We know that Asian people have more (known) driver mutations. We know that women in general have (a greater number of) driver mutations. And people that never smoked a higher number of driver mutations.
So let's suppose you're in a lower income country, and you don't have universal access to genetic testing. You'll see that an Asian woman that never smoked is more likely to be offered genetic testing in comparison (to another patients) that have a lower probability (of having a driver mutation). We think that this is not suitable strategy. If we pick and choose which patients are going to receive the genetic testing, we could increase the disparities of outcomes. So we favor universal genetic testing for all the (eligible) patients, according to the current (National Comprehensive Cancer Network [NCCN]) guidelines.
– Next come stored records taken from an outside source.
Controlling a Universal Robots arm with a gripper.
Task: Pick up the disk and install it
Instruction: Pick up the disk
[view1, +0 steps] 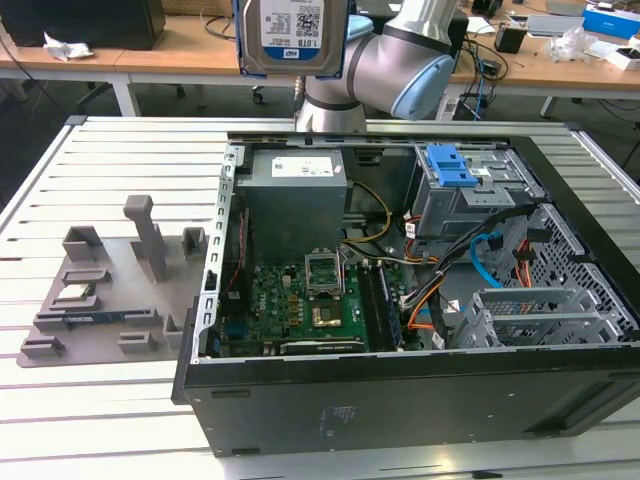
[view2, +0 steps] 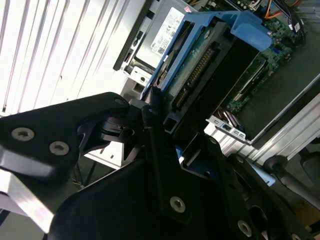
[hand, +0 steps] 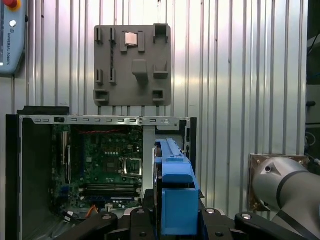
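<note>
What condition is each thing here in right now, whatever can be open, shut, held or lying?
disk: held up in the air.
gripper: shut on the disk.
computer case: lying on its side, open, motherboard exposed.
processor chip: resting in the grey tray.

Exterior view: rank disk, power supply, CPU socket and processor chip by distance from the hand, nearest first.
1. The disk: clamped in the hand, as the first wrist view shows; raised over the case's far side.
2. Power supply: in the case, below the disk.
3. CPU socket: mid-case.
4. Processor chip: on the grey tray, exterior view's left, outside the case.
</note>
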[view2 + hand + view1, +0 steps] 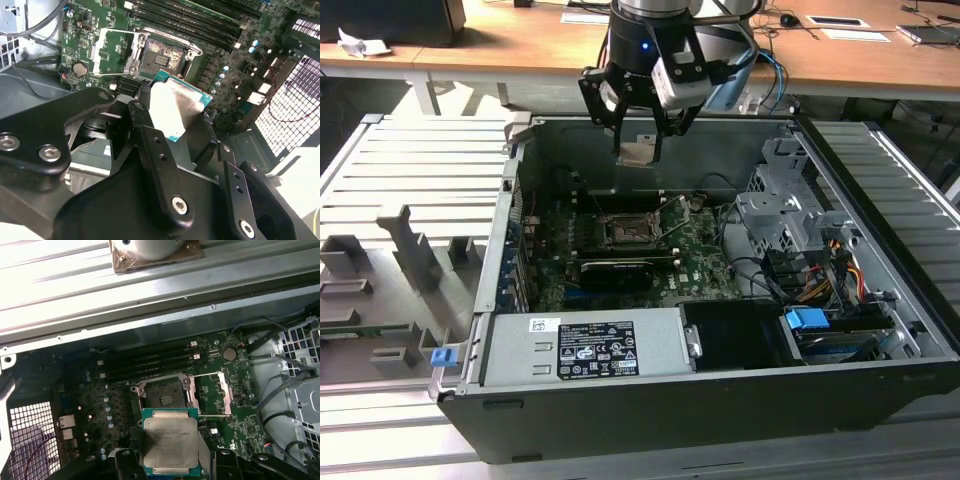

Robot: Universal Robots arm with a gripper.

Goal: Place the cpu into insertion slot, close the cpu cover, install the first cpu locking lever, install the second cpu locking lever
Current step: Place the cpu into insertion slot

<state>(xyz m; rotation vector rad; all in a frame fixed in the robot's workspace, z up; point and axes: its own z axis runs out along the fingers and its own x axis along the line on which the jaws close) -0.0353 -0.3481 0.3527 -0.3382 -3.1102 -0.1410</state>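
Note:
My gripper (640,148) hangs over the back part of the open computer case, shut on the cpu (638,153), a pale silvery-tan square chip. In both wrist views the black fingers (145,125) clamp two opposite edges of the cpu (177,100) (169,440). The insertion slot (625,230) (161,54) (162,395) lies below on the green board, its dark centre uncovered and nothing in it. The cpu cover (107,50) (224,392) stands swung open beside the slot. The chip is well above the slot and not touching it.
A long black card (615,270) lies just in front of the slot. A grey power supply (585,345) fills the case's front. A metal drive cage (790,210) with cables (820,280) stands on the exterior view's right. Memory slots (150,362) run behind the socket.

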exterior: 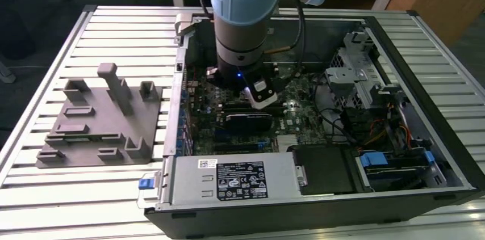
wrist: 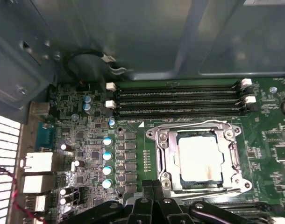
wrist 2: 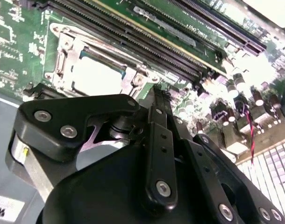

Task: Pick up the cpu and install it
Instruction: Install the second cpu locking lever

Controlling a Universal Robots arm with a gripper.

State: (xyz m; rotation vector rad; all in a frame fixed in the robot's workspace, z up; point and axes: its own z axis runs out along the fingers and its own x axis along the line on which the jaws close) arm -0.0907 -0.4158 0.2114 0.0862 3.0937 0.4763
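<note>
My claw (wrist: 152, 186), its fingers (wrist 2: 156, 140) pressed together and empty, hangs inside the open computer case (exterior: 424, 98) on the bench (exterior: 76, 194), the cpu (wrist: 200, 156) seated in the motherboard socket (wrist: 167, 154) just ahead of its tips.

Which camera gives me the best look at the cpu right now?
The first wrist view: the cpu lies flat inside the socket frame, its whole pale top unobstructed. The second wrist view shows it at a slant above the gripper linkage. In the exterior view the arm stands over that spot.
</note>
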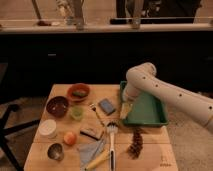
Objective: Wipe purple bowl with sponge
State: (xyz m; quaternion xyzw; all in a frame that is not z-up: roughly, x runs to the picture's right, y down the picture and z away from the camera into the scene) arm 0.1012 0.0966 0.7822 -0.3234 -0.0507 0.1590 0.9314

Testing was more expensive in the past. Every day it is getting more affordable, and since it is included in the current NCCN guidelines, usually insurance covers it and also Medicare or Medicaid. Each time that it gets more affordable, there is also this tendency for getting to universal testing — that also goes for other countries in the world that don't have the same purchasing power as the United States.
When you look at previous data, self reporting is able to give us an idea of [people’s] genetic background. So even if it's not perfect, it gives us a good idea. But how we are going to integrate that into our clinical practice — that is a very sensitive topic … But I completely agree that Black patients from the United States, Black patients from Ethiopia, Black patients from Brazil — they have different genetic backgrounds.